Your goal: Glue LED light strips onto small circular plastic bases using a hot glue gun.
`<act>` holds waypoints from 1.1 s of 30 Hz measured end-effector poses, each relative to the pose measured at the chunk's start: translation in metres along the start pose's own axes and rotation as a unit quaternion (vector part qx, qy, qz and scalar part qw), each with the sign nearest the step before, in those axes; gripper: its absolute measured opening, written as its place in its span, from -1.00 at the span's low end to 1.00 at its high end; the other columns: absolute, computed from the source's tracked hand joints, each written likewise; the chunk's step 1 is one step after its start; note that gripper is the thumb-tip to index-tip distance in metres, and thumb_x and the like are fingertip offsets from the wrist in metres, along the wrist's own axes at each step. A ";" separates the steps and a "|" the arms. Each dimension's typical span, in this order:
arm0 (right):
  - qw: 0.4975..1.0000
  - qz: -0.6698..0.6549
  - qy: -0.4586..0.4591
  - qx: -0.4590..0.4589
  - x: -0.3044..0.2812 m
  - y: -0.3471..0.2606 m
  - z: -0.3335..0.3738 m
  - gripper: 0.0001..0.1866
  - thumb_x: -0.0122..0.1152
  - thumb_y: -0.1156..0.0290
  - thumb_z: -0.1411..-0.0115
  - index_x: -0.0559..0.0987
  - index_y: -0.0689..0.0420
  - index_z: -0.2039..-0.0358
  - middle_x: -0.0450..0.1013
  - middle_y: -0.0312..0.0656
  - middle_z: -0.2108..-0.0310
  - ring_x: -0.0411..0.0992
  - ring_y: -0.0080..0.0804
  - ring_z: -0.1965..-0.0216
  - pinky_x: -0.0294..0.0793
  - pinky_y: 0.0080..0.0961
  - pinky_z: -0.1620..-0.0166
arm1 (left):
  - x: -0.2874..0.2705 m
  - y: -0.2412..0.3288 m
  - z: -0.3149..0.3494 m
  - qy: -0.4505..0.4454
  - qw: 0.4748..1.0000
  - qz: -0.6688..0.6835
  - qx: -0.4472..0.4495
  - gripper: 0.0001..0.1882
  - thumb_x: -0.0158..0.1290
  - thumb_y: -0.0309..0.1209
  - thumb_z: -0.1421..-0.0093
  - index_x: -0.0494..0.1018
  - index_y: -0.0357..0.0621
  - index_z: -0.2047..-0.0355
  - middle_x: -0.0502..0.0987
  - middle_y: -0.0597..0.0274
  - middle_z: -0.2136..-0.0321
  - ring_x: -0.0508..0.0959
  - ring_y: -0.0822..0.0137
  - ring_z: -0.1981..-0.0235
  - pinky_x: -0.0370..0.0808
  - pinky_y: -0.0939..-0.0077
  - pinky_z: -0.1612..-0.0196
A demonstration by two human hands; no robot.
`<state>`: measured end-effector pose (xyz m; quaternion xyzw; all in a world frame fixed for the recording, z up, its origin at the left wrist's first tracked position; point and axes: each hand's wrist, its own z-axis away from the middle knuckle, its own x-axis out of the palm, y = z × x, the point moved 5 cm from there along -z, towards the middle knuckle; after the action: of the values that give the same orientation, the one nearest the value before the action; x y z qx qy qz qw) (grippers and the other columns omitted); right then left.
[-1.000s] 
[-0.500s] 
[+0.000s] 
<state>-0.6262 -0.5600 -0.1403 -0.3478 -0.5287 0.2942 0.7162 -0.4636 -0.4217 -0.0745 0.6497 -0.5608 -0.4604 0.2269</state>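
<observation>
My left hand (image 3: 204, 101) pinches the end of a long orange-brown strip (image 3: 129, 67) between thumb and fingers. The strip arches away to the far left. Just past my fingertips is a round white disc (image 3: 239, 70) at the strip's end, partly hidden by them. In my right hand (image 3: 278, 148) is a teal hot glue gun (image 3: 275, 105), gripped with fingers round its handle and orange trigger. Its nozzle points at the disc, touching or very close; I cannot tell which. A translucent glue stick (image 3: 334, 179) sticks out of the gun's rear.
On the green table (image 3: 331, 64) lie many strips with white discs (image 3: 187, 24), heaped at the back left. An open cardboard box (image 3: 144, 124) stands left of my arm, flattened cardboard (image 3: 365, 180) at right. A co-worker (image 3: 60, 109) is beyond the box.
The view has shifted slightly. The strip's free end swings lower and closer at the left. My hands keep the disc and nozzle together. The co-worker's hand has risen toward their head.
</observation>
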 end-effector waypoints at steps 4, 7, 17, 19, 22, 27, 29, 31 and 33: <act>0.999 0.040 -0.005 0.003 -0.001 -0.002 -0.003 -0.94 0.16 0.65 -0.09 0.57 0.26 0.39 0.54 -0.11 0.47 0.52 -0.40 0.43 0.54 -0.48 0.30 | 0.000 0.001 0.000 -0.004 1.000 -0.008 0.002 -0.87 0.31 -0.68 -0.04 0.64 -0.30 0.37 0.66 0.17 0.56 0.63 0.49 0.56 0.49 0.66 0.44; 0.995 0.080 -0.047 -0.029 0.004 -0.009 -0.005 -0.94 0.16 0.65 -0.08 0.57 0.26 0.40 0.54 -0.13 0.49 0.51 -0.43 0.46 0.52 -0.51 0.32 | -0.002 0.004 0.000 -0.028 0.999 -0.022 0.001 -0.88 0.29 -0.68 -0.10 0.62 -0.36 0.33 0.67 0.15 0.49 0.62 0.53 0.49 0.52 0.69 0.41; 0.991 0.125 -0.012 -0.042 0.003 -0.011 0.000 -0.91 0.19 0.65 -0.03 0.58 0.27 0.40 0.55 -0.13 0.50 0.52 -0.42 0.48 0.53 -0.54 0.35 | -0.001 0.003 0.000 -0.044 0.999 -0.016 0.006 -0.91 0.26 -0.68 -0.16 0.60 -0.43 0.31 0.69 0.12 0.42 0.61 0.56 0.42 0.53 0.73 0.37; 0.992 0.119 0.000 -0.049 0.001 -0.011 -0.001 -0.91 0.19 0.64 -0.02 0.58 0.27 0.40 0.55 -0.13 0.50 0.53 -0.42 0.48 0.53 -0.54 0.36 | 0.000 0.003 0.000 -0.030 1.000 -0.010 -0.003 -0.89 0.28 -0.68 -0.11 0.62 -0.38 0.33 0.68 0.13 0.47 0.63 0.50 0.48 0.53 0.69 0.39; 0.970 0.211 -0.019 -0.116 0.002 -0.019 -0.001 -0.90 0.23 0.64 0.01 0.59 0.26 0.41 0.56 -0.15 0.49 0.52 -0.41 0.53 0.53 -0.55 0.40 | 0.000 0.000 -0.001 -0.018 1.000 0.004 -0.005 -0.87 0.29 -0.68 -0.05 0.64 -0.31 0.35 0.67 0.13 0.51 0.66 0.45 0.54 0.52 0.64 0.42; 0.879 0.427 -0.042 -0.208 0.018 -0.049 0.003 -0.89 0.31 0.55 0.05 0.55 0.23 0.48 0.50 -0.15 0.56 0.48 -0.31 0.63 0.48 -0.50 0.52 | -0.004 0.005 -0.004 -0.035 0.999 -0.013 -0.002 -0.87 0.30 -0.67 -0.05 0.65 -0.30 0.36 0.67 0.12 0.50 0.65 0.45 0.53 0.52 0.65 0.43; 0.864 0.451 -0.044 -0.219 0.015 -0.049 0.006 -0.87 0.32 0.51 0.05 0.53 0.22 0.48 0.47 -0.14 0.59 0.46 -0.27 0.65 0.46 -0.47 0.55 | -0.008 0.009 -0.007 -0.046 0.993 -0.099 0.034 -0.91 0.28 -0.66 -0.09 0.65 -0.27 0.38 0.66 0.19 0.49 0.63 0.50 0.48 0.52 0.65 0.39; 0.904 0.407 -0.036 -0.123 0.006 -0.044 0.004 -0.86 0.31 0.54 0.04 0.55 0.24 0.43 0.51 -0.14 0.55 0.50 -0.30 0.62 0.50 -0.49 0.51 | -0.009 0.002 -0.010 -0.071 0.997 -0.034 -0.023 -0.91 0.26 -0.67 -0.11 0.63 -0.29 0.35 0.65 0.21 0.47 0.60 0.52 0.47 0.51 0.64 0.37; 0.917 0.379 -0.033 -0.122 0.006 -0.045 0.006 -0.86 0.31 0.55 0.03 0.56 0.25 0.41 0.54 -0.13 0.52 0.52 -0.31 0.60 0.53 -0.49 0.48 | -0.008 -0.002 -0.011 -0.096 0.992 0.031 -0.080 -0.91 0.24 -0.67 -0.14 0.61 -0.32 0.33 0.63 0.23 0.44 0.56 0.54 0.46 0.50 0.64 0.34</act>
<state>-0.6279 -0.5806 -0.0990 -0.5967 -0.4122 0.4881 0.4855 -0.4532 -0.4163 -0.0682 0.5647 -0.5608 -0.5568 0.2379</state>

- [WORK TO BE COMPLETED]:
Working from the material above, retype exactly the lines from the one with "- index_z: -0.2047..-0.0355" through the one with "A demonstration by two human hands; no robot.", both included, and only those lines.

- [RESULT FOR THIS TASK]:
  - index_z: -0.2047..-0.0355
  - middle_x: -0.0502..0.0987
  - middle_y: -0.0597..0.0274
  - middle_z: -0.2136..-0.0321
  - ring_x: -0.0508..0.0959
  - ring_y: -0.0822..0.0137
  - ring_z: -0.1981..-0.0235
  - pinky_x: -0.0370..0.0808
  - pinky_y: -0.0939..-0.0077
  - pinky_z: -0.1612..-0.0196
A demonstration by two human hands; no robot.

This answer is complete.